If you didn't see the photograph in rival newspapers or hear the radio phone-in(s) on the subject, Britain has gone a little nuts over David Walker and Laura O'Meara, the 30-something couple who, we are told, share a passionate kiss daily on the platform at London Bridge station before parting to go to work.

I am saddened by the number of miserable people who have been bothered to write in to websites or call phone-in shows to moan about the love-birds. Some people have even resorted to criticising their looks as a warped excuse for berating them for having the very audacity to show a little Public Display of Affection (PDA).

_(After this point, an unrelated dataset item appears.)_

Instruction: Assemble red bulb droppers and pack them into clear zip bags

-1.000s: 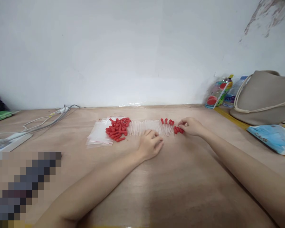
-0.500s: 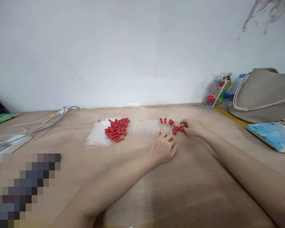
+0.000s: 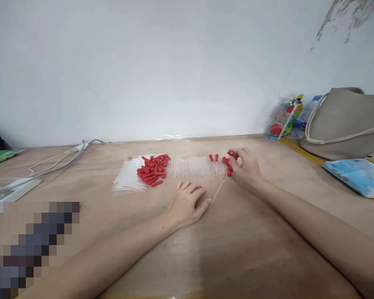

Why do we have such a problem with PDA? Why do lovestruck couples lost in their own universe of bliss so upset the rest of us? Are we jealous? Do we recall when the lip-locked lovers were us? Or is it more visceral in we Brits? One last way in which we can show we are not the same as those lusty "continentals"?

I'll never forget my first time in both Rome and Paris. Yes, yes, the wonderful architecture and the food were revelations, but so too was the amount of PDA on every via and rue. It was only liberating.

There is so much ugliness, hate, and incivility on our streets. Isn't the sight of two "oldies" holding hands or teens sharing a tentative first kiss among the all-too-rare grace notes of everyday life, and therefore be cherished?

In culture, we like a snog. Look at the popularity of The Kiss, be it Rodin's or Robert Doisneau's. I defy anyone not to tear up at the poignant spliced-together, once-censored, end-kisses sequence in Cinema Paradiso. Why then do we tut and scream "get a room"?